Anthropic builds AI so powerful it won't release publicly
What's the story
Anthropic has announced that it will not be releasing its latest artificial intelligence (AI) model, Mythos, to the public. The decision comes due to concerns over the model's ability to detect "high-severity vulnerabilities" in major operating systems and web browsers. The company said in its preview system card that Claude Mythos Preview's large increase in capabilities has led us to decide not to make it generally available.
Model performance
Mythos can escape virtual sandbox
The company also revealed that Mythos can follow instructions to escape a virtual sandbox, highlighting a potentially dangerous capability for circumventing their safeguards. In one instance, a researcher encouraged the model to find a way to send a message if it could escape. The request was met with success when Mythos sent an unexpected email while the researcher was at lunch in a park.
Security concerns
AI model found a 27-year-old vulnerability in OpenBSD
Anthropic has not revealed all the details about the cybersecurity vulnerabilities found by Mythos, but it did share a few.

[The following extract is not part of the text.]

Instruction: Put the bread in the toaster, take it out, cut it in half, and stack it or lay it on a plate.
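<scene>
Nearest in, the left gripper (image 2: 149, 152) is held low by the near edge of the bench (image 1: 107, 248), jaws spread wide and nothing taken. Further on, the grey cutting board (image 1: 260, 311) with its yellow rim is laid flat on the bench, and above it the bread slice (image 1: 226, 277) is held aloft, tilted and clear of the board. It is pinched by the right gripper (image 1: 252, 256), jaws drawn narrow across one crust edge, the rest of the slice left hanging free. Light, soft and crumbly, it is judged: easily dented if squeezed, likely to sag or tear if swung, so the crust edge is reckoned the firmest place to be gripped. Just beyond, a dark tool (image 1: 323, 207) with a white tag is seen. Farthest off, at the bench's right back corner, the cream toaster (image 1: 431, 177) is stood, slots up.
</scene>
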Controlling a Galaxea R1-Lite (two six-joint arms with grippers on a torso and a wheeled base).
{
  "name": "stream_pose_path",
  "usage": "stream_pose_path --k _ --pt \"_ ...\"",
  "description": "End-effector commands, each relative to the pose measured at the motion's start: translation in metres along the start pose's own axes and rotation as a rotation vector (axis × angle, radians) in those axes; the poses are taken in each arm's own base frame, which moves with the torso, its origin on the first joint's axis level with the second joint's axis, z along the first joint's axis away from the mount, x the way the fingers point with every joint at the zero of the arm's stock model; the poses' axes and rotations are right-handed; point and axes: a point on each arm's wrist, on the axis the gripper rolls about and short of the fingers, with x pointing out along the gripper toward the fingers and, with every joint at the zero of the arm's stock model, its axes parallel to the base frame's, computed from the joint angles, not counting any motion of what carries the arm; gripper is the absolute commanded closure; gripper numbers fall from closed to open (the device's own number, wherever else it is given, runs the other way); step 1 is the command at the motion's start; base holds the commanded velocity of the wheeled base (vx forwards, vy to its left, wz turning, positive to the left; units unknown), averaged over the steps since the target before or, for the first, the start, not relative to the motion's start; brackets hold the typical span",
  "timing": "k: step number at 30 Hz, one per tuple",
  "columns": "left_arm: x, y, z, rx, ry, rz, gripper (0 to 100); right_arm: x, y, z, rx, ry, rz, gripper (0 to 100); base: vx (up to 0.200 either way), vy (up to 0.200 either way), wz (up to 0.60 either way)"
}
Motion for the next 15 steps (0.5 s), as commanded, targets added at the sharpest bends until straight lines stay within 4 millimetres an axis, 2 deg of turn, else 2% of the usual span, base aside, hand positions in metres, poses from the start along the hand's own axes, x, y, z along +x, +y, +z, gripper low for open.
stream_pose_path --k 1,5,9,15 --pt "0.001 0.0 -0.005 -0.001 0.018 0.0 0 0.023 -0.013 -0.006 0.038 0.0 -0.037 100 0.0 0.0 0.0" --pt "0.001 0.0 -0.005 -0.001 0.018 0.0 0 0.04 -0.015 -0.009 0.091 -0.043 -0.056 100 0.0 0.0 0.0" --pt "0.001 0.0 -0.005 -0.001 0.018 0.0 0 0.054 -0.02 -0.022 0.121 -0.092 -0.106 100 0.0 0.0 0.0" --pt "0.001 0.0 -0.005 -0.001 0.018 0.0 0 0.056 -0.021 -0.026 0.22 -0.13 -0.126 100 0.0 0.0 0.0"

The AI model discovered a 27-year-old vulnerability in OpenBSD, known for being one of the most secure operating systems. Engineers at Anthropic without formal security training have asked Mythos Preview to find remote code execution vulnerabilities overnight, and woken up to a complete exploit the next morning.
Project Glasswing
Limited access to Mythos for select organizations
Anthropic plans to release "Mythos-class models" once proper safeguards are in place. The company is currently providing access to Mythos only to 11 select organizations, including Google, Microsoft, Amazon Web Services, NVIDIA, and JPMorgan Chase. This limited access is part of a cybersecurity group called "Project Glasswing," where Anthropic is offering up to $100 million in Mythos usage credits.